Robert P. J. Day wrote:
On Wed, 25 Oct 2006, Andy Green wrote:
Robert P. J. Day wrote:
by the way, is there any reason *not* to encourage folks to use LVM
rather than simple primary/extended/logical partitions?
If the LVM header area in front of the actual filesystem gets
damaged, it ain't pretty.
well, yes, there's that, but is the extra flexibility that comes with
logical volumes worth the extra (albeit slight) risk? i have folks
ask me my opinion occasionally (yeah, that's frightening), and i
typically suggest that it's worth it to use LVM. but i'm always
willing to listen to dissenting arguments.

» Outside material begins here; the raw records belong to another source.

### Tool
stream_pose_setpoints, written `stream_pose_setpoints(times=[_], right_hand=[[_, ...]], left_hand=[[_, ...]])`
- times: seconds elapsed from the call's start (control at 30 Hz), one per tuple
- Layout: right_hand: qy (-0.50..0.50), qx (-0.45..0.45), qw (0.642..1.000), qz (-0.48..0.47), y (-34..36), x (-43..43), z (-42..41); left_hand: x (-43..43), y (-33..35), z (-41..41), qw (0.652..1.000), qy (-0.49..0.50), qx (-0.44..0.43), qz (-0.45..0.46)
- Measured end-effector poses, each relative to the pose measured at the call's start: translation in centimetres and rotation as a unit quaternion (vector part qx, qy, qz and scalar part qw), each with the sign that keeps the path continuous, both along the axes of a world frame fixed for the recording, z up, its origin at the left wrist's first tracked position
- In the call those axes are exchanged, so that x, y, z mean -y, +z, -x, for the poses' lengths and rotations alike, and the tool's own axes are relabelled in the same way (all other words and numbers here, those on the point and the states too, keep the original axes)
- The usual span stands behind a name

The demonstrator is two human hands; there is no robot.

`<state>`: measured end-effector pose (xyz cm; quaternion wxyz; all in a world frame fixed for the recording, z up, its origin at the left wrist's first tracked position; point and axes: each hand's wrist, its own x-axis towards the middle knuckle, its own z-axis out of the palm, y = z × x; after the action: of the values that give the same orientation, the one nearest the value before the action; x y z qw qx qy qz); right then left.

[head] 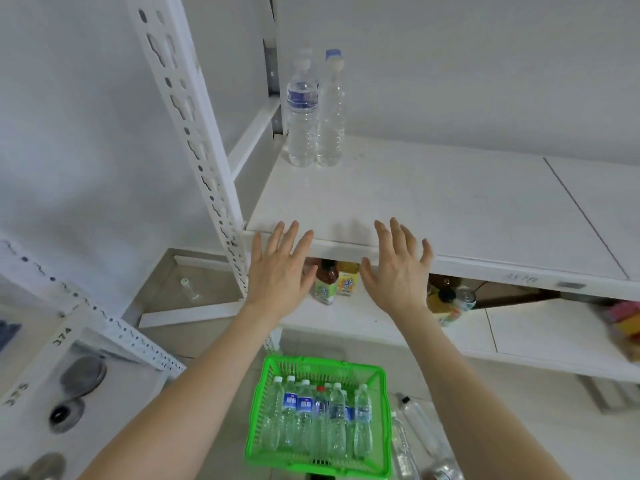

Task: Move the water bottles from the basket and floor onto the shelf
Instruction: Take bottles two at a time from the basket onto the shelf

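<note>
Two clear water bottles (313, 112) stand upright side by side at the back left of the white shelf (433, 202). Below, on the floor, a green basket (379, 379) holds several water bottles (318, 420) lying side by side. More clear bottles (415, 431) lie on the floor to the right of the basket. My left hand (278, 271) and my right hand (398, 268) hover with fingers spread in front of the shelf's front edge, holding nothing.
A perforated white upright (194, 133) frames the shelf's left side. The lower shelf carries drink bottles (327, 282) and cans (464, 299). Another rack at the left holds round metal parts (83, 375). A small bottle (188, 289) stands on the floor by the wall.
</note>
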<state>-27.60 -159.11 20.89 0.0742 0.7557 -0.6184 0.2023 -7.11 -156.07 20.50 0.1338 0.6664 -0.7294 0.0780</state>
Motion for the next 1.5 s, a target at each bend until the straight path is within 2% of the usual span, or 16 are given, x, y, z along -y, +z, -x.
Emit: stream_pose_setpoints(times=[0.27, 0.43, 0.9, 1.2, 1.5], right_hand=[[-0.023, 0.013, 1.0, -0.016, -3.3, -11.5, 1.1], [-0.037, -0.002, 0.997, -0.064, -5.8, -17.7, 2.4], [-0.059, -0.013, 0.985, -0.162, -15.0, -29.6, 8.8], [-0.055, -0.019, 0.971, -0.23, -21.3, -31.3, 10.4], [-0.076, 0.02, 0.958, -0.277, -29.3, -26.6, 6.7]], left_hand=[[-10.5, -3.5, 1.7, 1.0, -0.029, 0.008, -0.008], [-16.1, -5.8, 3.4, 0.999, -0.041, 0.002, -0.017], [-28.1, -15.7, 8.6, 0.99, -0.018, 0.017, -0.135], [-31.0, -21.5, 10.2, 0.976, -0.001, 0.012, -0.215], [-25.9, -29.3, 5.5, 0.953, 0.019, 0.004, -0.303]])
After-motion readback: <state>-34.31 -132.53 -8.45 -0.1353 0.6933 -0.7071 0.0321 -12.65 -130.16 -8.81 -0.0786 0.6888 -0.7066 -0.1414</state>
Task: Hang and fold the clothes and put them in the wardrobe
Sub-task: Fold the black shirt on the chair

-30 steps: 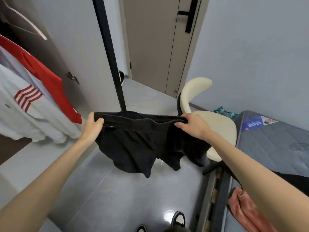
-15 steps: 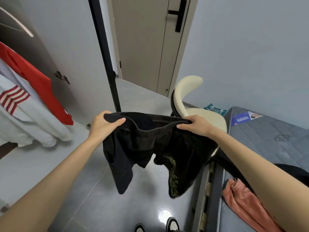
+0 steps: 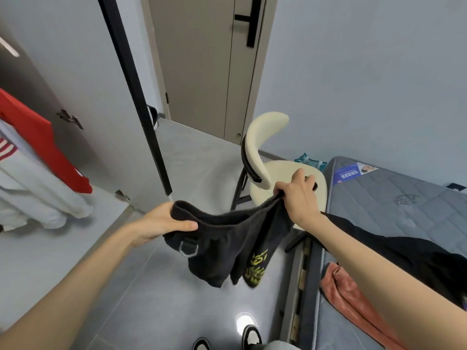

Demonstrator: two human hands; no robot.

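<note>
Fingers [image 3: 308,181] of the right hand [image 3: 299,198] closed tight over a bunched end of the waistband of the black shorts [image 3: 222,248]. Back of the hand toward the camera, wrist bent downward, forearm reaching in from the lower right across the edge of the mattress [image 3: 394,213].

Left hand [image 3: 161,223] lower and nearer, gripping the other end of the same waistband. Thumb [image 3: 188,226] laid flat along the front of the band, remaining fingers hidden behind the cloth. Forearm stretched in from the lower left corner, palm turned inward.

Shorts held in the air between the two hands, above the grey floor tiles [image 3: 156,299] and in front of the cream chair [image 3: 267,145]. Waistband sagging in a shallow curve, higher at the right end. Legs hanging down and gathered together, with a metal ring [image 3: 188,249] on a strap just below the left hand and a yellow print [image 3: 255,267] on the leg under the right wrist.

Hanging at the left edge, a red and white shirt [image 3: 38,147], beside the open wardrobe door [image 3: 83,72] with its hinges. Just right of that, a black pole [image 3: 134,97] slanting down to the floor, and behind it a closed beige door [image 3: 197,59] with a black handle [image 3: 250,21].

Chair just beside the mattress. On the mattress, a black garment [image 3: 409,256] partly under the right forearm and a salmon-pink garment [image 3: 353,301] near the edge. At the bottom of the view, the toes of black-and-white shoes [image 3: 250,334].
</note>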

I also advised folks to use LVM because of the flexibility, and in some
cases (eg, we had some boxes with 12 SATA drive slots that were not
initially fully popuplated but would be filled over time) I'd still say
the same as you propose, especially as they were raided underneath in
this case.
But on a box like this laptop, what does LVM being on by default really
get you? I don't use separate partitions for /home and such, for the
single user laptop situation it's not beneficial. So short of going
nuts and taping a USB drive on top of the laptop and superglueing its
lead in, for me at least LVM only enables the possibility of downsides
while giving nothing good.
I did get an LVM header area damaged a few months ago on another machine
(turned out the HDD was dying) that made it more difficult than it
should have been to recover the filesystem behind it: after that I
stopped being an automatic LVM fan.
On the original question what I normally do is have everything on a
single /. Usually what can fill up /home and /var is typically not done
under root rights, and the default 5% reservation for root only on
ext2/3 means you can then still ssh in as root to fix problems in most
of the circumstances that you were trying to avoid with fixed sized
separate partitions. But none of the choices are inherently dumb and it
depends on the exact usage scenario.